[Source data]
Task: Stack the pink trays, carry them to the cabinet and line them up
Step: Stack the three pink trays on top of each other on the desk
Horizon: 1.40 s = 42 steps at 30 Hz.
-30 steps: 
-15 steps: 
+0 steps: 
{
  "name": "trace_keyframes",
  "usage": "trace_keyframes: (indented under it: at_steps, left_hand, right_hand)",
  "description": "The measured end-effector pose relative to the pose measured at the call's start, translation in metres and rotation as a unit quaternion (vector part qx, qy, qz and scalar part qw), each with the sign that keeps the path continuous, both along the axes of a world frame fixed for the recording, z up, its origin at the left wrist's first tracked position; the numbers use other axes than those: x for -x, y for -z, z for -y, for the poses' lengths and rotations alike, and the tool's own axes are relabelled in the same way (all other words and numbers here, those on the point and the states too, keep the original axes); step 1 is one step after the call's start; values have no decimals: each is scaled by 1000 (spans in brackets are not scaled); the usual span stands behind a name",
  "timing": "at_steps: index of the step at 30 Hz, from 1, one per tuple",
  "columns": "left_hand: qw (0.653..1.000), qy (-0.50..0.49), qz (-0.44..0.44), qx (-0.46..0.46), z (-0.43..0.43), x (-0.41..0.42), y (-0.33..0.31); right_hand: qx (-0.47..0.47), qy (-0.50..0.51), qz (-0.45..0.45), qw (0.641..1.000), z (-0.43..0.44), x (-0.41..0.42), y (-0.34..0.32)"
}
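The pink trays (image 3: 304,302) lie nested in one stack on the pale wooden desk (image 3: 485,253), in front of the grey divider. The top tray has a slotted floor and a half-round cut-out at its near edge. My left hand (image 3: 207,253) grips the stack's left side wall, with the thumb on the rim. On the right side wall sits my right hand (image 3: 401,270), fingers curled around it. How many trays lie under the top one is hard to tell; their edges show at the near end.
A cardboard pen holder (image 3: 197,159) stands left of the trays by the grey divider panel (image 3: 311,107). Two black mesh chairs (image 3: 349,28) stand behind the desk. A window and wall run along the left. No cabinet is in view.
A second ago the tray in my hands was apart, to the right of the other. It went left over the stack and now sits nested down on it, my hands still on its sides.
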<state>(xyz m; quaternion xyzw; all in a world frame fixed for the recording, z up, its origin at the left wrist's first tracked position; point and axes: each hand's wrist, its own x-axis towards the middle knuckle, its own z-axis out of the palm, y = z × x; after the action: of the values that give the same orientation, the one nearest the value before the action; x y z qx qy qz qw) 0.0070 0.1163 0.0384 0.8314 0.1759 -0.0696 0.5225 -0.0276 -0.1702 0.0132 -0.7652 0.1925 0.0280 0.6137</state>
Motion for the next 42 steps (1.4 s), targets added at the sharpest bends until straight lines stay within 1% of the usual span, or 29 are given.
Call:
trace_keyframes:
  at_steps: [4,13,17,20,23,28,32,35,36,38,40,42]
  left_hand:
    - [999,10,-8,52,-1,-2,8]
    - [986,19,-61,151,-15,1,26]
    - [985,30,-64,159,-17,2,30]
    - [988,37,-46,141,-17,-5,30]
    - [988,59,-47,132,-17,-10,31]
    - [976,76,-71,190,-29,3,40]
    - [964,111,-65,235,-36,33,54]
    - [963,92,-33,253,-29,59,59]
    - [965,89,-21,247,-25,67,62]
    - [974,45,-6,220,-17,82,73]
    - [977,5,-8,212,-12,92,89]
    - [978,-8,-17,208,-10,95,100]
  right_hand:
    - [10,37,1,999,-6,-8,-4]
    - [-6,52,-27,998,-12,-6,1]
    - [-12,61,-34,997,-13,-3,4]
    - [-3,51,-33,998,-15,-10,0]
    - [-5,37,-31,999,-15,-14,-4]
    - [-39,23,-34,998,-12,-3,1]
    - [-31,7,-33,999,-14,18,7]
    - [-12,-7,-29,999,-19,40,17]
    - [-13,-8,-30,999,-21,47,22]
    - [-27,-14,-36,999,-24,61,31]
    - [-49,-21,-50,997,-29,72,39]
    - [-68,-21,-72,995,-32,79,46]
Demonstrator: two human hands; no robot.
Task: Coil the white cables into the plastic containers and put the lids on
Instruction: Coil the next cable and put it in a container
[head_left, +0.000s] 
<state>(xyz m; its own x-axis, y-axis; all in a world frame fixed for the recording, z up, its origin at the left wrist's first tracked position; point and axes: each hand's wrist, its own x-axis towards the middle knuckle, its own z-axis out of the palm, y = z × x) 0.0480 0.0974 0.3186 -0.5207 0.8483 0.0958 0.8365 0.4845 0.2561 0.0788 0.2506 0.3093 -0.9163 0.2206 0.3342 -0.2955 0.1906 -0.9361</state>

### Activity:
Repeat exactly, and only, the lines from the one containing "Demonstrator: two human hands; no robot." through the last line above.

### Exercise result:
Demonstrator: two human hands; no robot.
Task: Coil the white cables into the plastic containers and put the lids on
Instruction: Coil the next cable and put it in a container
[head_left, +0.000s] 
<state>(xyz m; its own x-axis, y-axis; all in a world frame fixed for the recording, z up, its origin at the left wrist's first tracked position; point and axes: each hand's wrist, its own x-axis towards the middle knuckle, its own z-axis out of the palm, y = z × x) 0.0480 0.0974 0.3186 -0.5207 0.8483 0.0958 0.8365 0.4845 0.2561 0.0788 0.2506 0.3093 -0.9163 0.2206 0.3342 -0.2955 0.1906 -0.9361</state>

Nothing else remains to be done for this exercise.